Ogawa-san,
I'm bringing this to you attention because a) I'm not sure who to ask
and b) I'm not sure what the correct behaviour is.
When a vfat filesystem is mounted isocharset=iso8859-1, then the
following works:
touch a.txt
ls A.txt
But when it is mounted isocharset=utf8, then ls complains, file not
found:
touch a.txt
ls A.txt
That is, in utf8, a =! A on vfat, and thus its not case insensitive
as one might expect.
I took a quick look in fs/nls/nls_utf8.c and I see that this is
intentional.
static struct nls_table table = {
.charset = "utf8",
.uni2char = uni2char,
.char2uni = char2uni,
.charset2lower = identity, /* no conversion */
.charset2upper = identity,
.owner = THIS_MODULE,
};
I guess it is charset2lower or charset2upper that vfat is calling,
which make no conversion, thus leading to the problem I outlined above.

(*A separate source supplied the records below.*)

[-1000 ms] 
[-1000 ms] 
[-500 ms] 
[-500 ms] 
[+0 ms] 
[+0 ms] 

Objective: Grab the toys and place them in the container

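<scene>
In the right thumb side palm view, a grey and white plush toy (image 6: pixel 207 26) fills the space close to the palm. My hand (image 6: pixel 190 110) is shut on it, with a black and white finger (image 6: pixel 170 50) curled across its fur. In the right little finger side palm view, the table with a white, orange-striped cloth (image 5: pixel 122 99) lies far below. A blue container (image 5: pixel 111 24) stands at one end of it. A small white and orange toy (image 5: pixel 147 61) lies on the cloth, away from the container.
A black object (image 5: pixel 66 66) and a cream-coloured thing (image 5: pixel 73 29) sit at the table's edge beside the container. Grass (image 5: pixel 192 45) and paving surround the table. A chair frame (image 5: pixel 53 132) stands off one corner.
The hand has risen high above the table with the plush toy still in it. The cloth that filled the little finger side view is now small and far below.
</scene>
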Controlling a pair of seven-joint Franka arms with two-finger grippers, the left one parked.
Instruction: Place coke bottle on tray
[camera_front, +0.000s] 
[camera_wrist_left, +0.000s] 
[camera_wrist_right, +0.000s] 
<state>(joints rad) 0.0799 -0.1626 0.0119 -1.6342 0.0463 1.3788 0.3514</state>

My question is: Is this behaviour correct, or is it a bug?
--
Horms
Horms <[email protected]> writes:
> static struct nls_table table = {
> .charset = "utf8",
> .uni2char = uni2char,
> .char2uni = char2uni,
> .charset2lower = identity, /* no conversion */
> .charset2upper = identity,
> .owner = THIS_MODULE,
> };
>
> I guess it is charset2lower or charset2upper that vfat is calling,
> which make no conversion, thus leading to the problem I outlined above.
>
> My question is: Is this behaviour correct, or is it a bug?
This is known bug. For fixing this bug cleanly, we will need to much
change the both of nls and filesystems.
Thanks.
--
OGAWA Hirofumi <[email protected]>
OGAWA Hirofumi <[email protected]> writes:
> Horms <[email protected]> writes:
>
>> static struct nls_table table = {
>> .charset = "utf8",
>> .uni2char = uni2char,
>> .char2uni = char2uni,
>> .charset2lower = identity, /* no conversion */
>> .charset2upper = identity,
>> .owner = THIS_MODULE,
>> };
>>
>> I guess it is charset2lower or charset2upper that vfat is calling,
>> which make no conversion, thus leading to the problem I outlined above.
>>
>> My question is: Is this behaviour correct, or is it a bug?
>
> This is known bug. For fixing this bug cleanly, we will need to much
> change the both of nls and filesystems.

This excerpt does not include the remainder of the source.